* **REQUIREMENT**
Could you repeat the listing exactly, leaving out the pictures?

*** RECORDS SUPPLIED Section Begins ***

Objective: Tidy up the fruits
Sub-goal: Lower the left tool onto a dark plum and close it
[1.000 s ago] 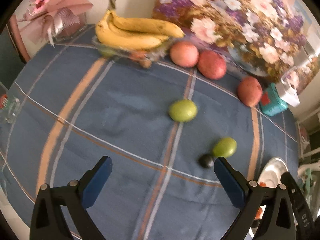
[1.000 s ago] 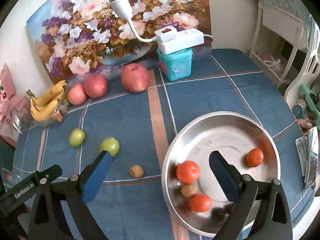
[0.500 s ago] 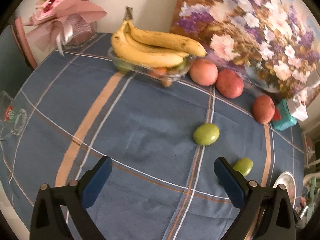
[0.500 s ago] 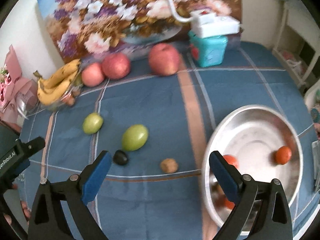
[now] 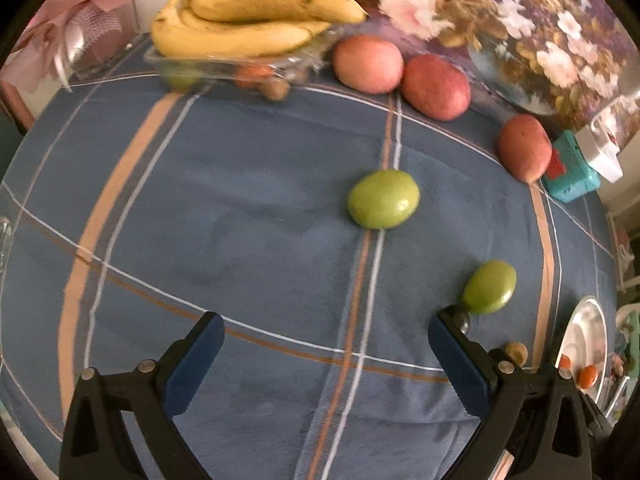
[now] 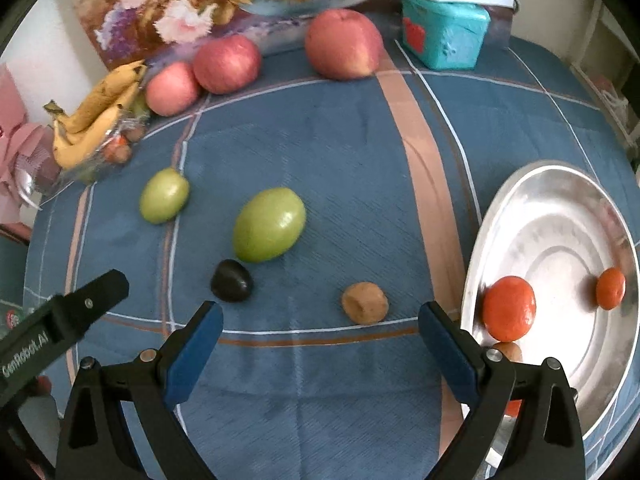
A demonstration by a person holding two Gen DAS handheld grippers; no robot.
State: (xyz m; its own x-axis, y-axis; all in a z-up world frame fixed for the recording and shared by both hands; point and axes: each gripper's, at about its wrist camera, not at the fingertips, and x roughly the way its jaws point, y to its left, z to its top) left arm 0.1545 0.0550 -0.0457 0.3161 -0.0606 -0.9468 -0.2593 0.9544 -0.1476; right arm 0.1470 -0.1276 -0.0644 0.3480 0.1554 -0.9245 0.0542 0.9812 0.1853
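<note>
The left tool hung above the blue plaid cloth of the counter with its blue fingers spread wide apart and nothing between them. In the right wrist view, the farthest left things were the bananas, lying over a clear tray at the counter's back edge. Next to them stood a pink apple touching a red apple, with a third apple farther right, near a teal box. On the open cloth lay a small green fruit, then a larger green fruit, and just beside its lower end a dark plum. Right of the plum, apart from it, sat a brown nut-like fruit. The right tool hovered low over the cloth in front of these, its fingers likewise wide apart and holding nothing; the plum lay just ahead of its left finger and the brown fruit ahead of the gap. At the far right, a metal plate held a large orange and a smaller orange, apart from each other, with another brown fruit partly hidden behind the right finger.
</note>
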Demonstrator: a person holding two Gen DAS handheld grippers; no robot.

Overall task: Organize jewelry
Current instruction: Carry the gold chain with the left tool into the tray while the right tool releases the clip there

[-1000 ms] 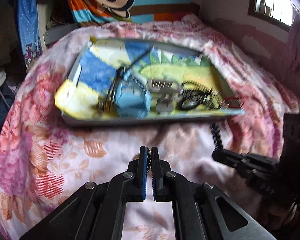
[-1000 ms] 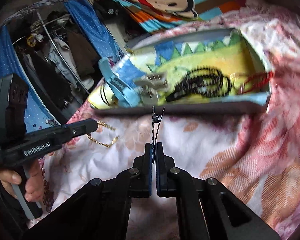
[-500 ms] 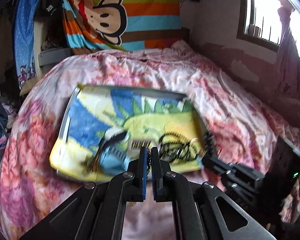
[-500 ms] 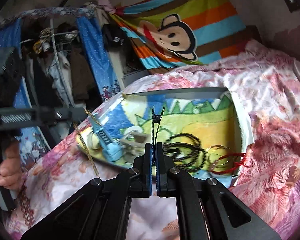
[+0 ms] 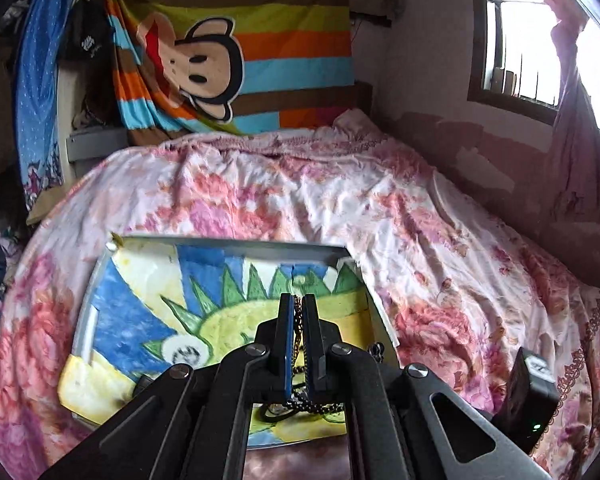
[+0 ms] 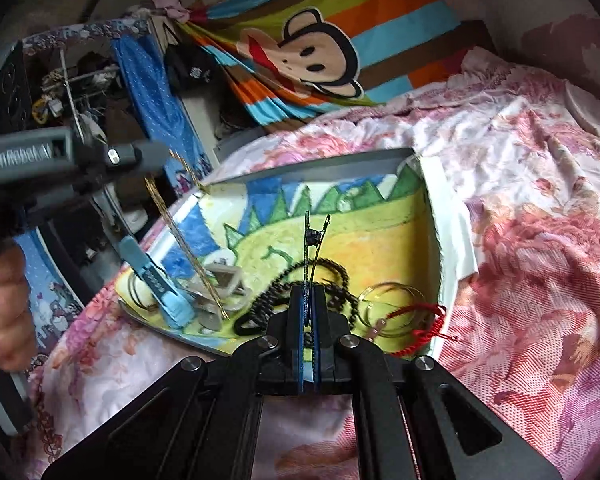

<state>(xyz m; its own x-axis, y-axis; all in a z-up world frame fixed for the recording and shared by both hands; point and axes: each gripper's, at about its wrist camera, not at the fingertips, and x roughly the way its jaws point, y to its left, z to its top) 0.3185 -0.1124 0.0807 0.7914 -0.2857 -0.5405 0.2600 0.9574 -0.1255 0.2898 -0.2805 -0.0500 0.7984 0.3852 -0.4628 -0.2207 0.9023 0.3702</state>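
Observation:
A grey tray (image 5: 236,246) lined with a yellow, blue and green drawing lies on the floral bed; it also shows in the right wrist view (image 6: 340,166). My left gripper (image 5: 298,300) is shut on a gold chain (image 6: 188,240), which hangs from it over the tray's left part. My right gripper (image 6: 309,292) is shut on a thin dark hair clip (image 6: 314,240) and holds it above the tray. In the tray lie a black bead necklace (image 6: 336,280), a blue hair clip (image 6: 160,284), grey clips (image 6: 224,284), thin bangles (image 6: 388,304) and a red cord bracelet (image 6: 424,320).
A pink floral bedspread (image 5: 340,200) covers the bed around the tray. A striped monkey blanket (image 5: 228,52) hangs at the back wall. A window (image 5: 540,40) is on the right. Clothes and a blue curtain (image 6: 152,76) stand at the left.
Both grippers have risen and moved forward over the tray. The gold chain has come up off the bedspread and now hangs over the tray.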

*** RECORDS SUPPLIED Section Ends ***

* **RESPONSE TO THIS EXERCISE**
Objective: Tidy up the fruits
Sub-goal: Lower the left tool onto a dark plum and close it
[1.000 s ago] 
[1.000 s ago] 
[0.500 s ago] 
[0.500 s ago] 
[now] 
[now] 
A demonstration by a person holding two Gen DAS handheld grippers; no robot.
State: (xyz m; its own x-axis, y-axis; all in a z-up world frame fixed for the recording and shared by both hands; point and axes: each gripper's, at about its wrist camera, not at the fingertips, and x roughly the way its jaws point, y to its left, z to its top) left arm 0.1545 0.0550 -0.0457 0.3161 -0.0606 -0.9468 -0.2593 0.9544 -0.1476; right arm 0.1470 -0.1276 -0.0644 0.3480 0.1554 -0.9245 0.0542 0.9812 0.1853
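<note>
The left tool hung above the blue plaid cloth of the counter with its blue fingers spread wide apart and nothing between them. In the right wrist view, the farthest left things were the bananas, lying over a clear tray at the counter's back edge. Next to them stood a pink apple touching a red apple, with a third apple farther right, near a teal box. On the open cloth lay a small green fruit, then a larger green fruit, and just beside its lower end a dark plum. Right of the plum, apart from it, sat a brown nut-like fruit. The right tool hovered low over the cloth in front of these, its fingers likewise wide apart and holding nothing; the plum lay just ahead of its left finger and the brown fruit ahead of the gap. At the far right, a metal plate held a large orange and a smaller orange, apart from each other, with another brown fruit partly hidden behind the right finger.
</note>
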Demonstrator: a person holding two Gen DAS handheld grippers; no robot.

Overall task: Organize jewelry
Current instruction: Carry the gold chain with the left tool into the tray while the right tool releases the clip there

[-1000 ms] 
[-1000 ms] 
[-500 ms] 
[-500 ms] 
[+0 ms] 
[+0 ms] 

<state>(xyz m; its own x-axis, y-axis; all in a z-up world frame fixed for the recording and shared by both hands; point and axes: each gripper's, at about its wrist camera, not at the fingertips, and x roughly the way its jaws point, y to its left, z to its top) 0.3185 -0.1124 0.0807 0.7914 -0.2857 -0.5405 0.2600 0.9574 -0.1255 0.2898 -0.2805 -0.0500 0.7984 0.3852 -0.4628 -0.2207 0.9023 0.3702</state>
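Observation:
A grey tray (image 5: 236,246) lined with a yellow, blue and green drawing lies on the floral bed; it also shows in the right wrist view (image 6: 340,166). My left gripper (image 5: 298,300) is shut on a gold chain (image 6: 188,240), which hangs from it over the tray's left part. My right gripper (image 6: 309,292) is shut on a thin dark hair clip (image 6: 314,240) and holds it above the tray. In the tray lie a black bead necklace (image 6: 336,280), a blue hair clip (image 6: 160,284), grey clips (image 6: 224,284), thin bangles (image 6: 388,304) and a red cord bracelet (image 6: 424,320).
A pink floral bedspread (image 5: 340,200) covers the bed around the tray. A striped monkey blanket (image 5: 228,52) hangs at the back wall. A window (image 5: 540,40) is on the right. Clothes and a blue curtain (image 6: 152,76) stand at the left.
Both grippers have risen and moved forward over the tray. The gold chain has come up off the bedspread and now hangs over the tray.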

With this output, the exercise is done.